▸ **Assignment**
Each line below needs to be printed again exactly.

▸ **Source material**
════════════════

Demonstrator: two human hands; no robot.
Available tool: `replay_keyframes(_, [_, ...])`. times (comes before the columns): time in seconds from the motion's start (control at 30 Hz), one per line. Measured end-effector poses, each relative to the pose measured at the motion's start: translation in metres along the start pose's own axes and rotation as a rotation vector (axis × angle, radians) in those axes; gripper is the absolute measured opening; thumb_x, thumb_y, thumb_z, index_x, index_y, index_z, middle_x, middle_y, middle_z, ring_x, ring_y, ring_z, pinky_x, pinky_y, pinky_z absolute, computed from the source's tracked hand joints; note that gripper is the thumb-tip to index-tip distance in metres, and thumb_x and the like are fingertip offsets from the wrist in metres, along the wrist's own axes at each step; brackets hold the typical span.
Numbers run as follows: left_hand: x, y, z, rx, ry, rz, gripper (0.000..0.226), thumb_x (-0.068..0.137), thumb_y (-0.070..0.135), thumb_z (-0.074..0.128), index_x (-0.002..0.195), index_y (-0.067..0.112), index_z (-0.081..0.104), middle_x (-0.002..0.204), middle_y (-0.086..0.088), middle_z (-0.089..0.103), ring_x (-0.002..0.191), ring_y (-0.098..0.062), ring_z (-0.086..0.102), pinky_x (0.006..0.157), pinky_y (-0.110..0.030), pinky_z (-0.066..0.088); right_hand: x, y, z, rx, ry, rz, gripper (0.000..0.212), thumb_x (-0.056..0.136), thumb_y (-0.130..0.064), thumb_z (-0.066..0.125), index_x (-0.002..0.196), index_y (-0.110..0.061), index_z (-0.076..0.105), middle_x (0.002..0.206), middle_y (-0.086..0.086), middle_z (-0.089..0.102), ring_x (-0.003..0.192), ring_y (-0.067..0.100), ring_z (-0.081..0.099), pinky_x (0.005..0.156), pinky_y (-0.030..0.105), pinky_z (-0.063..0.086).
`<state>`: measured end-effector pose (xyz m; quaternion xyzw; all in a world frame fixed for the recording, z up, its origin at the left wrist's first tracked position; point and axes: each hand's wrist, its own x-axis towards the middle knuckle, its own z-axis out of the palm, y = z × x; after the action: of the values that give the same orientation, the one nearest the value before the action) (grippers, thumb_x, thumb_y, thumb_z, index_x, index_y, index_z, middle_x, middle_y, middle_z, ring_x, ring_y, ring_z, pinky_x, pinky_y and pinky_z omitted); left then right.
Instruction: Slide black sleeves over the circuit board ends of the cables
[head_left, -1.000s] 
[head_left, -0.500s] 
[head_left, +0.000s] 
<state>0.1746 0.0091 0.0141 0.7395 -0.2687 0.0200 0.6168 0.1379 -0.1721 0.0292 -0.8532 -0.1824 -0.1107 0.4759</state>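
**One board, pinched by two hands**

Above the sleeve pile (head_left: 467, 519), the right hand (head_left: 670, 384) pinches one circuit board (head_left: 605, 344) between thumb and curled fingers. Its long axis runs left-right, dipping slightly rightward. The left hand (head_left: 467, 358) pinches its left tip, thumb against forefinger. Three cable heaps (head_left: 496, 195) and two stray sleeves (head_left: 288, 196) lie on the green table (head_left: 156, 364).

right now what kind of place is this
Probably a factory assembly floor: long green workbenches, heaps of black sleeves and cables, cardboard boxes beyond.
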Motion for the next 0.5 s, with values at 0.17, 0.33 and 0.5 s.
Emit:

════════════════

▸ **Exercise solution**
Demonstrator: two human hands; no robot.
Available tool: `replay_keyframes(_, [_, ...])`. times (comes before the columns): time in seconds from the motion's start (control at 30 Hz), one per line. Measured end-effector poses, each relative to the pose measured at the motion's start: translation in metres along the start pose's own axes and rotation as a rotation vector (axis × angle, radians) in those axes; gripper is the absolute measured opening; thumb_x, thumb_y, thumb_z, index_x, index_y, index_z, middle_x, middle_y, middle_z, ring_x, ring_y, ring_z, pinky_x, pinky_y, pinky_z absolute, computed from the source's tracked hand joints; note that gripper is the thumb-tip to index-tip distance in metres, and thumb_x and the like are fingertip offsets from the wrist in metres, along the wrist's own axes at each step; brackets hold the typical span.
Numbers run as follows: left_hand: x, y, z, rx, ry, rz, gripper (0.000..0.226), thumb_x (-0.068..0.137), thumb_y (-0.070..0.135), thumb_z (-0.074..0.128), index_x (-0.002..0.195), index_y (-0.067..0.112), index_z (-0.081..0.104), middle_x (-0.002..0.204), middle_y (-0.086..0.088), middle_z (-0.089..0.103), ring_x (-0.002..0.191), ring_y (-0.098..0.062), ring_z (-0.086..0.102), pinky_x (0.006..0.157), pinky_y (-0.110..0.030), pinky_z (-0.066..0.088); right_hand: x, y, z, rx, ry, rz, gripper (0.000..0.212), thumb_x (-0.056..0.136), thumb_y (-0.130..0.064), thumb_z (-0.066..0.125), index_x (-0.002..0.196), index_y (-0.110..0.061), index_z (-0.076..0.105), middle_x (0.002..0.206), middle_y (-0.086..0.086), middle_z (-0.089..0.102), ring_x (-0.003..0.192), ring_y (-0.067..0.100), ring_z (-0.081..0.099), pinky_x (0.005..0.156), pinky_y (-0.030..0.105), pinky_z (-0.063..0.086).
`<state>`: measured end-effector pose (xyz m; quaternion xyzw; all in a world frame fixed for the recording, z up, its origin at the left wrist's first tracked position; point and axes: each hand's wrist, its own x-axis towards the middle knuckle, its own z-axis out of the palm, y = z × x; after the action: of the values that give the same orientation, the one nearest the value before the action) (grippers, thumb_x, thumb_y, thumb_z, index_x, index_y, index_z, middle_x, middle_y, middle_z, ring_x, ring_y, ring_z, pinky_x, pinky_y and pinky_z omitted); left then right.
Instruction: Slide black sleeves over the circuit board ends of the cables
[head_left, -1.000s] 
[head_left, -0.500s] 
[head_left, +0.000s] 
<state>0.1746 0.0091 0.0141 0.7395 -0.2687 0.0200 0.6168 0.1379 -0.1721 0.0292 -0.8532 -0.1824 -0.1107 0.4759</state>
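**One board, pinched by two hands**

Above the sleeve pile (head_left: 467, 519), the right hand (head_left: 670, 384) pinches one circuit board (head_left: 605, 344) between thumb and curled fingers. Its long axis runs left-right, dipping slightly rightward. The left hand (head_left: 467, 358) pinches its left tip, thumb against forefinger. Three cable heaps (head_left: 496, 195) and two stray sleeves (head_left: 288, 196) lie on the green table (head_left: 156, 364).

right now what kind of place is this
Probably a factory assembly floor: long green workbenches, heaps of black sleeves and cables, cardboard boxes beyond.
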Motion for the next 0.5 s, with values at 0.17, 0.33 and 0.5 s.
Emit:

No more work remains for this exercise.